_PROBLEM TO SOLVE_:
Please return only the lines from the one holding "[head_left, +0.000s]" through the one holding "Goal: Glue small", exactly as they appear in the records below, both ends included.

+++ SUPPLIED MATERIAL

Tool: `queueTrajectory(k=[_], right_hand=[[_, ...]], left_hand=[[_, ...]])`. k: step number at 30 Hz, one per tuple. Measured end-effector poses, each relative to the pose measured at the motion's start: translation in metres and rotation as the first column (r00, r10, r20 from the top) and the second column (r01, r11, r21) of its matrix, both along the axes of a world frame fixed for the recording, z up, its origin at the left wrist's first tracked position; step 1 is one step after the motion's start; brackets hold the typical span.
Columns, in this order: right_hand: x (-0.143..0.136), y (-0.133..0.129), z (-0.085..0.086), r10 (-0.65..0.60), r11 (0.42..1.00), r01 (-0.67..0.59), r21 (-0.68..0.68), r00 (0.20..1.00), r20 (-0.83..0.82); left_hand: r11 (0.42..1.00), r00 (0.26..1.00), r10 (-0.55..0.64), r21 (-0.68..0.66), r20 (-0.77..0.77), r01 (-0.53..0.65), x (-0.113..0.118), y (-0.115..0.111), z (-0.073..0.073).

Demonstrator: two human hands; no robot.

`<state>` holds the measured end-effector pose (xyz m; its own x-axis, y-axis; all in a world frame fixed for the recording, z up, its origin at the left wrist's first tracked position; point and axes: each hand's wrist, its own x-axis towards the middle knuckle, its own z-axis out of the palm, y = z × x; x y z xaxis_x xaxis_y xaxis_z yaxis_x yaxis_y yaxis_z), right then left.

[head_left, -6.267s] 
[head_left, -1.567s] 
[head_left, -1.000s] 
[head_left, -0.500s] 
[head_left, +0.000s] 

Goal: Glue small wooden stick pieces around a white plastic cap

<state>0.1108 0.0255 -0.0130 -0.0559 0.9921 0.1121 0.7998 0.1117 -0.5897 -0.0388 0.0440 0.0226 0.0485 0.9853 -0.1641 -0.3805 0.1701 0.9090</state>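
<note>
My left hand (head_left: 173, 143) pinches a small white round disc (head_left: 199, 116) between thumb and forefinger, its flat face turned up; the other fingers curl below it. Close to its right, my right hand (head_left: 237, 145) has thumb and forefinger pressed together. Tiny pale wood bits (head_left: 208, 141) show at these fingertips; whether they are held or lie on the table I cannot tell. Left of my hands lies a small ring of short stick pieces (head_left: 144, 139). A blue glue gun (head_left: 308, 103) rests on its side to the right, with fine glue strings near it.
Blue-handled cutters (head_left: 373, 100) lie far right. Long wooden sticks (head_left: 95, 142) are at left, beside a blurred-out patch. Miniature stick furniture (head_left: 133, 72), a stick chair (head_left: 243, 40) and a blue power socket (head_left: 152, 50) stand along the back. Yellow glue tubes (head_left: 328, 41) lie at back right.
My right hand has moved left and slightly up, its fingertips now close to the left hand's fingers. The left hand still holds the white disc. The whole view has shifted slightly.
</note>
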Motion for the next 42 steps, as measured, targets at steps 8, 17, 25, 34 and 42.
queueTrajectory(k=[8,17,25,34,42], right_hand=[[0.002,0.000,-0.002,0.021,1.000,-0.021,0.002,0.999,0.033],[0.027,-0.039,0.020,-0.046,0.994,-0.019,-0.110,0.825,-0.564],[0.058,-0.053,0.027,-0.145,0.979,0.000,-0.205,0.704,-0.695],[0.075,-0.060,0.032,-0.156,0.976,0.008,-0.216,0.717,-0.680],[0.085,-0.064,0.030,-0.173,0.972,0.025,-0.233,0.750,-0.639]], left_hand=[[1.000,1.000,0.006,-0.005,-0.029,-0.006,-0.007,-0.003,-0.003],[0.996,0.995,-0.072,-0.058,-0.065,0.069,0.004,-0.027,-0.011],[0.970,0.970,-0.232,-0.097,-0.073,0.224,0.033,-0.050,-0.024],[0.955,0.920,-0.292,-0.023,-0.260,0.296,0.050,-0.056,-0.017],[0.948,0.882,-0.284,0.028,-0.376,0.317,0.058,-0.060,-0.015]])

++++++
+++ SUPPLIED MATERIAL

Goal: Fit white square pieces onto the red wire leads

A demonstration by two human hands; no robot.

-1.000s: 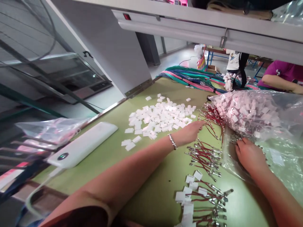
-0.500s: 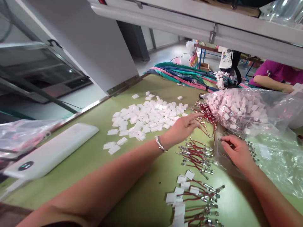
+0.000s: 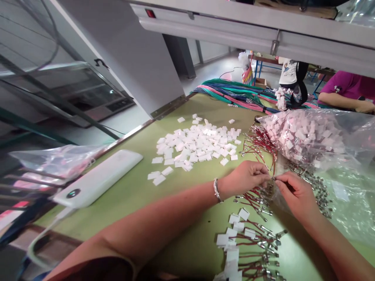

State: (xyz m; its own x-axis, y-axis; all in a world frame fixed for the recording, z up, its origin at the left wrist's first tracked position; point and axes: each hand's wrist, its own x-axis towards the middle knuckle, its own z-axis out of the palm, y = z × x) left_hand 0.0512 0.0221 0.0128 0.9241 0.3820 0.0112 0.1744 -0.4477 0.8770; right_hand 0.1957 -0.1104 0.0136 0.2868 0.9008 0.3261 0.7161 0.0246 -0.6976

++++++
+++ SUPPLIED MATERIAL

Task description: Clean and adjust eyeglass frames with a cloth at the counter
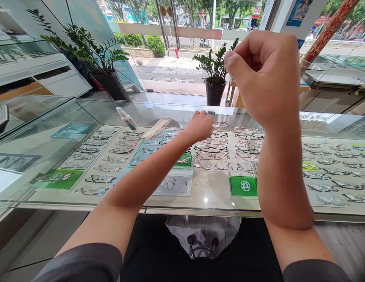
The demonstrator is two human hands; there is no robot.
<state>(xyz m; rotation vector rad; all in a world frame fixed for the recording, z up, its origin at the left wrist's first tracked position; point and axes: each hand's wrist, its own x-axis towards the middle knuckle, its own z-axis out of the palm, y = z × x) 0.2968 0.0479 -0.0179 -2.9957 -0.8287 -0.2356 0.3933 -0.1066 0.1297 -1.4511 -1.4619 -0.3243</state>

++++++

_ANSWER FOR THE TASK_:
[head_left, +0.000s] 

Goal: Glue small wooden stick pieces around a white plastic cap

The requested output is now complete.